January 26th 2014While hanging out at my studio with a buddy of mine, we got in to a conversation about underrated performances by great actors and Hoffman's name eventually came up. To my surprise, he'd never seen or heard of Paul Thomas Anderson's feature film debut Hard 8. Naturally I had to pull up his one scene from that film on YouTube and as I imagined, he was enthralled by Hoffman's hilariously obnoxious performance as the nameless craps player...

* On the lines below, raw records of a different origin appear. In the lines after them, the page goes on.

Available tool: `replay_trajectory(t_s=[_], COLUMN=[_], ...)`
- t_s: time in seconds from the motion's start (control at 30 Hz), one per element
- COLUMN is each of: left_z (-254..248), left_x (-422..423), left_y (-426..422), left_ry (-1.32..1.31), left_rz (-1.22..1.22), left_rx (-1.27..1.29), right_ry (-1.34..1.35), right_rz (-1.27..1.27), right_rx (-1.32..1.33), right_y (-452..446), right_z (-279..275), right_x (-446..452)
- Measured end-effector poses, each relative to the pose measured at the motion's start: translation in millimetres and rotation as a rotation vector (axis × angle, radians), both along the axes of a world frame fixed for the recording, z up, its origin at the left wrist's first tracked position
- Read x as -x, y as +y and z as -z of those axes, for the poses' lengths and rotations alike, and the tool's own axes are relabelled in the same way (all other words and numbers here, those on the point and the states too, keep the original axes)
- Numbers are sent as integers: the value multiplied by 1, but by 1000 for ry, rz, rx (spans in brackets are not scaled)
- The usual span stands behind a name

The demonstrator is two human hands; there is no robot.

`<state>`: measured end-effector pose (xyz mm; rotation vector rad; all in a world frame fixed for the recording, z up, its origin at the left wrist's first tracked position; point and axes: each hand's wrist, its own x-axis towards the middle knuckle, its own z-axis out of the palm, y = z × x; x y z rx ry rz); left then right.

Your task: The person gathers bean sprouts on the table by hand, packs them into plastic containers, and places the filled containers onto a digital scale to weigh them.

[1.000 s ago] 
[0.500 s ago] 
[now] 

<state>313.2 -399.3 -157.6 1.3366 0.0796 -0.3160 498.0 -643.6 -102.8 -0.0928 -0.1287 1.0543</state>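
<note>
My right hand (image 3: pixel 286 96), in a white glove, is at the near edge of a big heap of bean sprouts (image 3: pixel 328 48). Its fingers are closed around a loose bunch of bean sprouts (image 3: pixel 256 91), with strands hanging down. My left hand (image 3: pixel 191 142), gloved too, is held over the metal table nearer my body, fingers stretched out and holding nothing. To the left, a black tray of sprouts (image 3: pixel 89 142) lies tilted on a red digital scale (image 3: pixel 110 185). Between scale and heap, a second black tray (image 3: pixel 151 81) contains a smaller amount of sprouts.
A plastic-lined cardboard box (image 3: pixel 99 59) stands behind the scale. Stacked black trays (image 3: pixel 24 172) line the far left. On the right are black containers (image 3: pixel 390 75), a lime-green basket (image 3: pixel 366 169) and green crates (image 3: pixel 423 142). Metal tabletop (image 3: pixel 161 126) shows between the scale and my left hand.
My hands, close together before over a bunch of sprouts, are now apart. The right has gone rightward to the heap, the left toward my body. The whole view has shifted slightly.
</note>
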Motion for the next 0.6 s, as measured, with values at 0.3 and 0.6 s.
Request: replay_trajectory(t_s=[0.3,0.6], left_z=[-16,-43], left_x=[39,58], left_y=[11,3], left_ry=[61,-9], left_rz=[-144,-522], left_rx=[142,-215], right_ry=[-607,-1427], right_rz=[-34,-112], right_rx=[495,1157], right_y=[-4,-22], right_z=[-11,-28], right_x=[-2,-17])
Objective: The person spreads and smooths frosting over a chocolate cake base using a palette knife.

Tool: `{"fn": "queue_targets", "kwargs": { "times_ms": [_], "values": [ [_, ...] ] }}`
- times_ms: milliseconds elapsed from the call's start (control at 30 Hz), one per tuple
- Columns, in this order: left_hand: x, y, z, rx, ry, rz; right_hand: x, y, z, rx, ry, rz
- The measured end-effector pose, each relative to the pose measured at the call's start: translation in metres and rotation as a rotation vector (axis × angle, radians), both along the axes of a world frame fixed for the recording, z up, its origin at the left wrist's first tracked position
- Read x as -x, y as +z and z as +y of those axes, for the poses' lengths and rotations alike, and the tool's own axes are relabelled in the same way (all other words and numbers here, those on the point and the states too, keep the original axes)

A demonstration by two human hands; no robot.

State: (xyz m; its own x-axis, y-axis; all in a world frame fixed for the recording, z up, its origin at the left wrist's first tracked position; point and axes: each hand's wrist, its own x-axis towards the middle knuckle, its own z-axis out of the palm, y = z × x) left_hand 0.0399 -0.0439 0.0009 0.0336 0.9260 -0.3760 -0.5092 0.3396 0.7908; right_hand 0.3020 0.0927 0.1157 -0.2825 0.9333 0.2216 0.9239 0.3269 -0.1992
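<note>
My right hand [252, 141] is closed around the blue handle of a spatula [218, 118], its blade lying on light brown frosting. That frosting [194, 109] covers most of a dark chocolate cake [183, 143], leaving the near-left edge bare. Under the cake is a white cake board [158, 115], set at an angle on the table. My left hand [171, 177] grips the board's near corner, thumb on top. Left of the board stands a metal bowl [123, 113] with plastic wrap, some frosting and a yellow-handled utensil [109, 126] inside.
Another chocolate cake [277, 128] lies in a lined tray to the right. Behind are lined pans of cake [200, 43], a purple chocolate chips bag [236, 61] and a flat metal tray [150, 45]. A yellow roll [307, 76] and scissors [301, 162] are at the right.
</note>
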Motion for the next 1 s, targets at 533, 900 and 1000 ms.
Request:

Various points in January 2014I know this sounds weird, but I sometimes work out to movie clips on YouTube instead of music (and yes, people working out next to me often look over my shoulder with curiosity). Two of the clips on heavy rotation are Hoffman's breakdown in Before The Devil Knows You're Dead and the "SHUT UP!" scene from Punch Drunk Love. I must have watched these scenes at least three times each in January while working out on the elliptical at New York Sports Club.
February 1st 2014
My girlfriend and I had the pleasure of having dinner with Lelia Goldoni recently. While hanging out with John Cassavetes' iconic actress, we discussed everything from movies & the public school system to race & religion. At some point in the conversation the subject of a certain faith-based organization founded by a controversial sub-par science fiction writer came up. Naturally I inquired if Lelia had seen Paul Thomas Anderson's The Master (a film that's loosely based on the aforementioned organization). She hadn't, but when I mentioned that Hoffman portrayed a character loosely based on the said real life controversial writer, she quickly replied: "Oh, I Love him!"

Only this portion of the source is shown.